La défense et la promotion des libertés forment un tout qui conditionne le projet centriste

et en détermine le contenu. Je sais que, par culture, les centristes repoussent toutes les

formes de dogmatisme. Ils sont ouverts au dialogue, à l’accord, au compromis. Ils

répugnent au pur rapport de forces et lui préfèrent la recherche de l’équilibre. Il est

certain que l’on ne saurait bâtir une société juste sans porter une éthique du compromis.
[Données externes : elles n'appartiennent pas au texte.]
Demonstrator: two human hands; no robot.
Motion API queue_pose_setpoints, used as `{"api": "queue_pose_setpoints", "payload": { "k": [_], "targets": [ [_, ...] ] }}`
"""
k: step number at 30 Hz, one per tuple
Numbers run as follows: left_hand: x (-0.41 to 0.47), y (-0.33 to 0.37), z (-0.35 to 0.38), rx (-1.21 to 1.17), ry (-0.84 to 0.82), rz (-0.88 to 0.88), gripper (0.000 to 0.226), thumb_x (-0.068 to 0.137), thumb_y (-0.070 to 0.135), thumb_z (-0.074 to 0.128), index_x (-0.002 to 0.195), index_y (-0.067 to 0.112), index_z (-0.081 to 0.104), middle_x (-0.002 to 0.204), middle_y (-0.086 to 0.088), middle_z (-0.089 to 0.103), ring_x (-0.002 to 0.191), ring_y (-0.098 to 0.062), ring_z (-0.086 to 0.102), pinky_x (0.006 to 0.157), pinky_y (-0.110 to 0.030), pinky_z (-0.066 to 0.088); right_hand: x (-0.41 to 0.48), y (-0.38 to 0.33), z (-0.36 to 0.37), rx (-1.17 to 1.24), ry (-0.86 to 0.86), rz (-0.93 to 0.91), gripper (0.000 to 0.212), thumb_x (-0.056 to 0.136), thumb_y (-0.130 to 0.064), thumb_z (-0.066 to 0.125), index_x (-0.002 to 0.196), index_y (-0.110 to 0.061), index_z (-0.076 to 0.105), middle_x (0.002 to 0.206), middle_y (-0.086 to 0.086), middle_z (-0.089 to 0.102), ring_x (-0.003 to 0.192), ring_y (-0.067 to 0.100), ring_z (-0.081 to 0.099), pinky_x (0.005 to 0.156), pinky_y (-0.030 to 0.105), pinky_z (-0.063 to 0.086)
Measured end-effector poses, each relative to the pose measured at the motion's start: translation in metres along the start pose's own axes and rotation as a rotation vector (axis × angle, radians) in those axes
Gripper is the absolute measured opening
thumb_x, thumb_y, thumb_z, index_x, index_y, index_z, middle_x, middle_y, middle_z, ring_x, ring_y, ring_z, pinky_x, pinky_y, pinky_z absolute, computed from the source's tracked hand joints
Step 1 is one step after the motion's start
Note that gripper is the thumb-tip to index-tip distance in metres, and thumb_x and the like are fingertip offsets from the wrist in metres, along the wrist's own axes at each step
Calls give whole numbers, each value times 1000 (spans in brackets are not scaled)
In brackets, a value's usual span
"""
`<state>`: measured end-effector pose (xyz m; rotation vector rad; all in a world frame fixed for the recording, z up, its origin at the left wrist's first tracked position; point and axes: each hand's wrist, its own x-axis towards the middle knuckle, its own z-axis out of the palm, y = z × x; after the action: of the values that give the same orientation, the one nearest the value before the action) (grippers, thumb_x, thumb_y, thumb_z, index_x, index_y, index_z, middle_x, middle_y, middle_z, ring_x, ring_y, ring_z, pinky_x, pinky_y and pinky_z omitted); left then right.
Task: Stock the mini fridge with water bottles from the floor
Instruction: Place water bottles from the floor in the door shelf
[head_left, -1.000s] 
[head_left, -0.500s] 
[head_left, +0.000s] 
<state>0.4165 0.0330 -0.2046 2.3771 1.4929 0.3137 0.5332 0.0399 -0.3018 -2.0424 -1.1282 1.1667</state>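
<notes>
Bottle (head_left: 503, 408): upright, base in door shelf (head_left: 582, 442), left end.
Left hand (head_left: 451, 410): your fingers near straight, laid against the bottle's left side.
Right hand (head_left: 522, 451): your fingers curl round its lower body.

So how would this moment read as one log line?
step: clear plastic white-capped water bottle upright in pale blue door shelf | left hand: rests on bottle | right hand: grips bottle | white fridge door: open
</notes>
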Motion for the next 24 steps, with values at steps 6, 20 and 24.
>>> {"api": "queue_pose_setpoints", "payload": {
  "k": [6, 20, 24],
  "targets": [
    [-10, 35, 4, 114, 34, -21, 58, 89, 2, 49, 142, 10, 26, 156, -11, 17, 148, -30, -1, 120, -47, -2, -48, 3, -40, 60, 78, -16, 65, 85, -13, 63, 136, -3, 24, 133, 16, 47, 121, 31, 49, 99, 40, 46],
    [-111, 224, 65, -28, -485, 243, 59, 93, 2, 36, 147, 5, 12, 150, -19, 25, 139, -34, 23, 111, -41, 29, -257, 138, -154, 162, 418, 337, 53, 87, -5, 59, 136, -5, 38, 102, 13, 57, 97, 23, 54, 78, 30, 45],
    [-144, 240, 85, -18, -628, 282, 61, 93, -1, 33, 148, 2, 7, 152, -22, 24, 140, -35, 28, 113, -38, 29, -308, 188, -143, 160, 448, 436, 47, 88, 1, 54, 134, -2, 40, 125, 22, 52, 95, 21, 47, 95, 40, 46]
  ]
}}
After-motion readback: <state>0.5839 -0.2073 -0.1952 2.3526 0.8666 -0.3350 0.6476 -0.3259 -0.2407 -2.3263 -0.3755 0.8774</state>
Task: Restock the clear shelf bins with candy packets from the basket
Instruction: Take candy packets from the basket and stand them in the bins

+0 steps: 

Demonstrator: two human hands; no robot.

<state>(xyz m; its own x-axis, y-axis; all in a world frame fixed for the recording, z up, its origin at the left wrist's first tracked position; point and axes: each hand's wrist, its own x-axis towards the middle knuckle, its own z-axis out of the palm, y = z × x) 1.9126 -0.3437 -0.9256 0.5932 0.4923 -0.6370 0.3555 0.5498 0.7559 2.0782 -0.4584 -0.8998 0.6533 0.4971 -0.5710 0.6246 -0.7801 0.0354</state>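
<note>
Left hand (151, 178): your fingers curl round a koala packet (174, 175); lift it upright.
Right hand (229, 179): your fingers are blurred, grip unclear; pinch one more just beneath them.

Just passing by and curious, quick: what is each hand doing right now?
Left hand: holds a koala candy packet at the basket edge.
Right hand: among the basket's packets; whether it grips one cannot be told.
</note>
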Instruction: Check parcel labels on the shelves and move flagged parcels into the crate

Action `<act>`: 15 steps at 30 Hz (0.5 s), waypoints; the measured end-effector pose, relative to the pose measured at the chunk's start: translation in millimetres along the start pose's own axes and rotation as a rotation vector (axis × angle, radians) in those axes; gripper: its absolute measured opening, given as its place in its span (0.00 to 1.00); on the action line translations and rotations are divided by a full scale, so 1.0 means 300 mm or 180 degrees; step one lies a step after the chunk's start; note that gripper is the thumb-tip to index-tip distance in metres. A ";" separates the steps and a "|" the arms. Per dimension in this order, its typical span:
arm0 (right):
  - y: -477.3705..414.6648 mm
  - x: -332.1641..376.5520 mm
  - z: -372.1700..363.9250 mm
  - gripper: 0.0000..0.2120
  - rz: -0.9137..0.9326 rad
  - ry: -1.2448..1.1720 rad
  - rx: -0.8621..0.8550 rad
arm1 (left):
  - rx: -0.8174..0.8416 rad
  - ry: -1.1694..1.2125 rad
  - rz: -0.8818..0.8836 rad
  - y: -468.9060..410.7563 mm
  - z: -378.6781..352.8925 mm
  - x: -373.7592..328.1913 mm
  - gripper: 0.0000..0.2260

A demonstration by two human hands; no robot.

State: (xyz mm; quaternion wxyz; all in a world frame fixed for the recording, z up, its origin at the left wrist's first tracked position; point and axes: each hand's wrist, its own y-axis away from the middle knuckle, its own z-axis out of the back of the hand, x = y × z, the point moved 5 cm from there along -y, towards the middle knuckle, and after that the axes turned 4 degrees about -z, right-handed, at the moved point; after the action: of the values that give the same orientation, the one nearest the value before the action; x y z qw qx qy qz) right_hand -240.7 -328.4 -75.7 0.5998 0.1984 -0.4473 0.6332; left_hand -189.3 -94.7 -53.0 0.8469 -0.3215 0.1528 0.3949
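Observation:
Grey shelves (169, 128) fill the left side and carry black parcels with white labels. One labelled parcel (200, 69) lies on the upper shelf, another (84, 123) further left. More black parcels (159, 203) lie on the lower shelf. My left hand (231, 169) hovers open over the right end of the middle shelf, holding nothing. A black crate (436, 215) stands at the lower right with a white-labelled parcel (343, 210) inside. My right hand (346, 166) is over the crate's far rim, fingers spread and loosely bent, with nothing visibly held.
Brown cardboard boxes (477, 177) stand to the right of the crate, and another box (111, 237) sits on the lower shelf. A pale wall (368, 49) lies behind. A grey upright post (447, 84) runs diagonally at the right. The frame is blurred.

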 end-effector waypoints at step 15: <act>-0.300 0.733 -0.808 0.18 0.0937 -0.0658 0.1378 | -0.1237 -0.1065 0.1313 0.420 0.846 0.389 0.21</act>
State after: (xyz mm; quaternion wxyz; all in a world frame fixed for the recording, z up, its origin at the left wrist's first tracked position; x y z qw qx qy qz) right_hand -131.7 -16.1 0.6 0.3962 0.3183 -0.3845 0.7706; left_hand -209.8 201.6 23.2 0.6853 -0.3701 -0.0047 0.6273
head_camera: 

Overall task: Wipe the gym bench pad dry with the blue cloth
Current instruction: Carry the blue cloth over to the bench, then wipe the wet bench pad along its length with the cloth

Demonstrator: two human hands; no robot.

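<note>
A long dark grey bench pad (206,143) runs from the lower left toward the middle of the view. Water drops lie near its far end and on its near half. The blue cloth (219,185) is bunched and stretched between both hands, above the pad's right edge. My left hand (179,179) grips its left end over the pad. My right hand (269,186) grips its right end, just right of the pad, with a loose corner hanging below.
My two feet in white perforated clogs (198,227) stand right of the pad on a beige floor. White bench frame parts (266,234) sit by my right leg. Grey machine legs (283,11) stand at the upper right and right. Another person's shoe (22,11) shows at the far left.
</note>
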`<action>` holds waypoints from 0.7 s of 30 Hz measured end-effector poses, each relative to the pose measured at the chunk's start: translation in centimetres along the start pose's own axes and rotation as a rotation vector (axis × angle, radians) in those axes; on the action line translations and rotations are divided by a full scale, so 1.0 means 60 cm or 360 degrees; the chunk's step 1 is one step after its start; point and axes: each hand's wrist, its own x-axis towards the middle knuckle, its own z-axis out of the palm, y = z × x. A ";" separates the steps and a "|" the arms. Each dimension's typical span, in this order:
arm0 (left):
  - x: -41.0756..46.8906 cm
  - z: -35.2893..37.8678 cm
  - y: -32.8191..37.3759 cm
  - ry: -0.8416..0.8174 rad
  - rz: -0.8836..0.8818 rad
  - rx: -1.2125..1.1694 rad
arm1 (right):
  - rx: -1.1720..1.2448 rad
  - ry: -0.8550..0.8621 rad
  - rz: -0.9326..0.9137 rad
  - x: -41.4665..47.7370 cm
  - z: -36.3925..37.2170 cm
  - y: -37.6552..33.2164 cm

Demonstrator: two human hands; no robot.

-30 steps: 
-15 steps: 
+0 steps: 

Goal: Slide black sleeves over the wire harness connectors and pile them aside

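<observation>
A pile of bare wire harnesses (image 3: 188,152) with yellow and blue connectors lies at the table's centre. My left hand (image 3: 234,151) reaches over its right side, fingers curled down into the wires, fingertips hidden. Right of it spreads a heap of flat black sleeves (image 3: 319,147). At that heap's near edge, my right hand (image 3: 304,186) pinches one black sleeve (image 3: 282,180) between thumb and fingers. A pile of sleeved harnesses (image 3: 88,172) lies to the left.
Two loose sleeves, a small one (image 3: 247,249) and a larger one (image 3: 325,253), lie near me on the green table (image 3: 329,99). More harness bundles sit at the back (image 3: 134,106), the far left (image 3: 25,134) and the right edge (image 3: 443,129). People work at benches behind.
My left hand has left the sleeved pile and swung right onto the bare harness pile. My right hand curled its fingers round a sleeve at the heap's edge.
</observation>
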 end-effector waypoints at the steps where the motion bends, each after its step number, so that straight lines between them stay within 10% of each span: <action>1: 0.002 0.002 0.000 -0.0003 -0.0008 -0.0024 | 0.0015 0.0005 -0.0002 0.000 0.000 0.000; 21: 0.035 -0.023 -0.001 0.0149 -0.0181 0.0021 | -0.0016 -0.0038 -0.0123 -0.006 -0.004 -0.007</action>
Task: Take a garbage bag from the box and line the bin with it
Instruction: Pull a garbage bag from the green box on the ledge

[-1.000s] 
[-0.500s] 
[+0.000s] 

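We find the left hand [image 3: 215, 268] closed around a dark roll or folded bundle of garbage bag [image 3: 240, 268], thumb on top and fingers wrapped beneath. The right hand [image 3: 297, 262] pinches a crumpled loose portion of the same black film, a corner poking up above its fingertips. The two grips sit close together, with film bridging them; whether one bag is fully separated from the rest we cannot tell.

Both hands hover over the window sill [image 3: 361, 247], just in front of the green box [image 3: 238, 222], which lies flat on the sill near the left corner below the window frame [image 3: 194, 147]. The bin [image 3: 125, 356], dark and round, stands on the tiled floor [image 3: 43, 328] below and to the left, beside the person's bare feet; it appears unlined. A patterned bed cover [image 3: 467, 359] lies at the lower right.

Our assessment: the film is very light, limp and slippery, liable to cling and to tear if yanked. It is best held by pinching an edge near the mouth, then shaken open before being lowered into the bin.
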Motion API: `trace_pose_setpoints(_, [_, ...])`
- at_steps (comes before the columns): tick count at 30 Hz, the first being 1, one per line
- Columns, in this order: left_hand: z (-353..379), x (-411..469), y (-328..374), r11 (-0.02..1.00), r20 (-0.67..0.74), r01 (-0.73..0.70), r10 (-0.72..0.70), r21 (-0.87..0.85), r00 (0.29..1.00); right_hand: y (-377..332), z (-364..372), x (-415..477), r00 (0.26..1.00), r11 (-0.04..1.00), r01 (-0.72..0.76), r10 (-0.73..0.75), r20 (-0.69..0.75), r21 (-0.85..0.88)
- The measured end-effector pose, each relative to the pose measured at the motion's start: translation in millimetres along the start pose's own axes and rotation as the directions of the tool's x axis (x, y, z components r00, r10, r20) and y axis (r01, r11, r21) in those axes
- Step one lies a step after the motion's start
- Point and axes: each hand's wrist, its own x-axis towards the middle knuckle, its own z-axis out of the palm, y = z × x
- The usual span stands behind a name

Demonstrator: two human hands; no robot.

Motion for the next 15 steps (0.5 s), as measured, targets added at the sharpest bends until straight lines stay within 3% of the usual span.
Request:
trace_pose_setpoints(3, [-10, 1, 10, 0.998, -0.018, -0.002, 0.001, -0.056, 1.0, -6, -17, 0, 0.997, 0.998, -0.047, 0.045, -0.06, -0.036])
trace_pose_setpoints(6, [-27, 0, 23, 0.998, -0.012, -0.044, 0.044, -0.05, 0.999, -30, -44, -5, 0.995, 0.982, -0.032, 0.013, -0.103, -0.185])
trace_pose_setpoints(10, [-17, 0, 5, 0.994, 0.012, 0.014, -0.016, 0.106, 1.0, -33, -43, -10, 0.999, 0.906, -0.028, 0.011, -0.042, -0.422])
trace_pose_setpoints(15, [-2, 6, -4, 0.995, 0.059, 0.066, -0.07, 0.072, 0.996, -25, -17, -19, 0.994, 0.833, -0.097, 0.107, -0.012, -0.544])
Mais ce qui est une force éthique peut aussi parfois constituer une faiblesse politique, car

la politique est un combat. En cinquante ans, sous la V e République, les centristes ne

sont parvenus qu’une seule fois à populariser leurs conceptions. Nous le devons à Valéry

Giscard d’Estaing.

Que veulent les centristes sinon réussir à bâtir une société à la fois libre et juste ?

Comment ne serions-nous pas très à l’aise dans ce monde nouveau dont la liberté est le

principe, nous dont la philosophie repose sur la défense et la promotion des libertés,

individuelles et collectives ? Les centristes veulent aider la France à s’inscrire dans ce

temps, à retrouver le rythme de l’histoire, à renouer avec la jeunesse du monde. Oui,

étrangement, la France semble à l’écart, alors que notre passion pour la liberté a donné

les moments qui comptent parmi les plus glorieux de notre histoire et les pages les plus

brillantes de notre tradition philosophique. La liberté semble nous inquiéter alors que

nous la revendiquons toujours comme notre identité profonde. Plus grave encore, notre

pays apparaît de plus en plus comme celui, inquiet, qui troque des sécurités contre des

libertés, risques qu’ont si bien décrit Tocqueville et Bertrand de Jouvenel.

C’est pourquoi les centristes doivent avoir le courage de promouvoir franchement la

liberté économique et, en particulier, la liberté d’entreprendre, celle qui combine la

réussite personnelle avec le progrès matériel de la collectivité dans son ensemble. Il est

très préoccupant pour notre pays de constater que plus personne ne semble pouvoir

revendiquer cette liberté sans être aussitôt qualifié d’«ultralibéral», formule qui est une

sorte d’équivalent du cynisme absolu ! Proclamer son attachement à la liberté

économique, c’est bien ; y contribuer, c’est mieux. Cela suppose de soutenir l’esprit

d’initiative, d’encourager le risque, c’est-à-dire la création, l’innovation. Sans cela, il n’y

aura ni richesses ni redistribution. Soyons concrets : encourager la liberté

d’entreprendre, c’est, par exemple, comme nous le faisons aujourd’hui, supprimer

l’imposition forfaitaire annuelle (IFA) qui pesait sur les PME.

Notre libéralisme réclame un équilibre entre les libertés économiques et les libertés

politiques. Les premières doivent être tempérées par les secondes. Au nom de l’idéal de

justice, le centrisme veut aussi promouvoir une solidarité associative en appui et

complément de la solidarité administrative. Une société n’est libre et conquérante que si

elle est forte ; pour être forte, elle doit être responsable et solidaire.